Santidade, caráter artístico e
universalidade da música litúrgica
19. Necessário é, antes de tudo,
que o canto e a música sacra, mais intimamente unidos com o culto litúrgico da
Igreja, atinjam o alto fim a eles consignado. Por isso - como já sabiamente
advertia o nosso predecessor são Pio X - essa música "deve possuir as
qualidades próprias da liturgia, e em primeiro lugar a santidade e a beleza da
forma; por onde de per si se chega a outra característica sua, a
universalidade"(19).
20. Deve ser "santa";
não admita ela em si o que soa de profano, nem permita se insinue nas melodias
com que é apresentada. A essa santidade se presta sobretudo o canto gregoriano,
que desde tantos séculos se usa na Igreja, a ponto de se poder dizê-lo patrimônio
seu. Pela íntima aderência das melodias às palavras do texto sagrado, esse
canto não só quadra a este plenamente, mas parece quase interpretar-lhe a força
e a eficácia, instilando doçura na alma de quem o escuta; e isso por meios
musicais simples e fáceis, mas permeados de tão sublime e santa arte, que em
todos suscitam sentimentos de sincera admiração, e se tornam para os próprios
entendedores e mestres de música sacra uma fonte inexaurível de novas melodias.
Conservar cuidadosamente esse precioso tesouro do canto gregoriano e fazer o
povo amplamente participante dele, compete a todos aqueles a quem Jesus Cristo
confiou a guarda e a dispensação das riquezas da Igreja. Por isso, aquilo que
os nossos predecessores são Pio X, com toda a razão chamado restaurador do
canto gregoriano(20), e Pio XI(21), sabiamente ordenaram e inculcaram, também
nós queremos e prescrevemos que se faça, prestando-se atenção às
características que são próprias do genuíno canto gregoriano; isto é, que na
celebração dos ritos litúrgicos se faça largo uso desse canto, e se providencie
com todo cuidado para que ele seja executado com exatidão, dignidade e piedade.
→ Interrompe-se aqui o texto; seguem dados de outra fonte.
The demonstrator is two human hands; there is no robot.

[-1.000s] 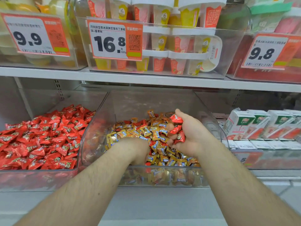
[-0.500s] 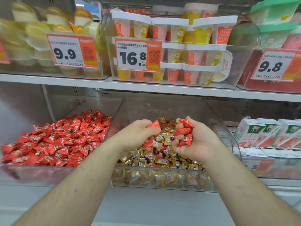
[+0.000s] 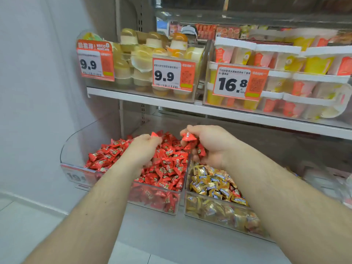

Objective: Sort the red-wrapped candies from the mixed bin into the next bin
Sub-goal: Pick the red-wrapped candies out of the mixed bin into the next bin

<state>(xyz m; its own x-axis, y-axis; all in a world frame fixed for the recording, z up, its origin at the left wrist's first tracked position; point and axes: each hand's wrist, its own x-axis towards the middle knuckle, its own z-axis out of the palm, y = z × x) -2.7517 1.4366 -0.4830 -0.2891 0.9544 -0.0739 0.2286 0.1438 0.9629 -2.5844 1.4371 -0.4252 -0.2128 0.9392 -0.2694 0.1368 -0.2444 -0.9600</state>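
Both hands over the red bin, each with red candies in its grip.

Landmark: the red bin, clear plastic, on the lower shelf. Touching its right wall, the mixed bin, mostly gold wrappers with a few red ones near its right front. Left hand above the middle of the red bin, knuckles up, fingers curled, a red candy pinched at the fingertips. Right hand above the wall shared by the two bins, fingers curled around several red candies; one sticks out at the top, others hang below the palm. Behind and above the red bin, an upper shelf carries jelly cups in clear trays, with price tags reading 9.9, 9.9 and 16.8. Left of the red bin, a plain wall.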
E, se para as festas recém-introduzidas se deverem compor novas melodias, seja
isso feito por mestres verdadeiramente competentes, de modo que se observem
fielmente as leis próprias do verdadeiro canto gregoriano, e as novas
composições porfiem, em valor e pureza, com as antigas.
21. Se em tudo essas normas forem
realmente observadas, vir-se-á outrossim a satisfazer pelo modo devido uma
outra propriedade da música sacra, isto é, que ela seja "verdadeira
arte"; e, se em todas as Igrejas católicas do mundo ressoar incorrupto e
íntegro o canto gregoriano, também ele, como a liturgia romana, terá a nota de "universalidade",
de modo que os féis em qualquer parte do mundo ouçam essas harmonias como
familiares e como coisa de casa, experimentando assim, com espiritual conforto,
a admirável unidade da Igreja. É esse um dos motivos principais por que a
Igreja mostra tão vivo desejo de que o canto gregoriano esteja intimamente
ligado às palavras latinas da sagrada liturgia.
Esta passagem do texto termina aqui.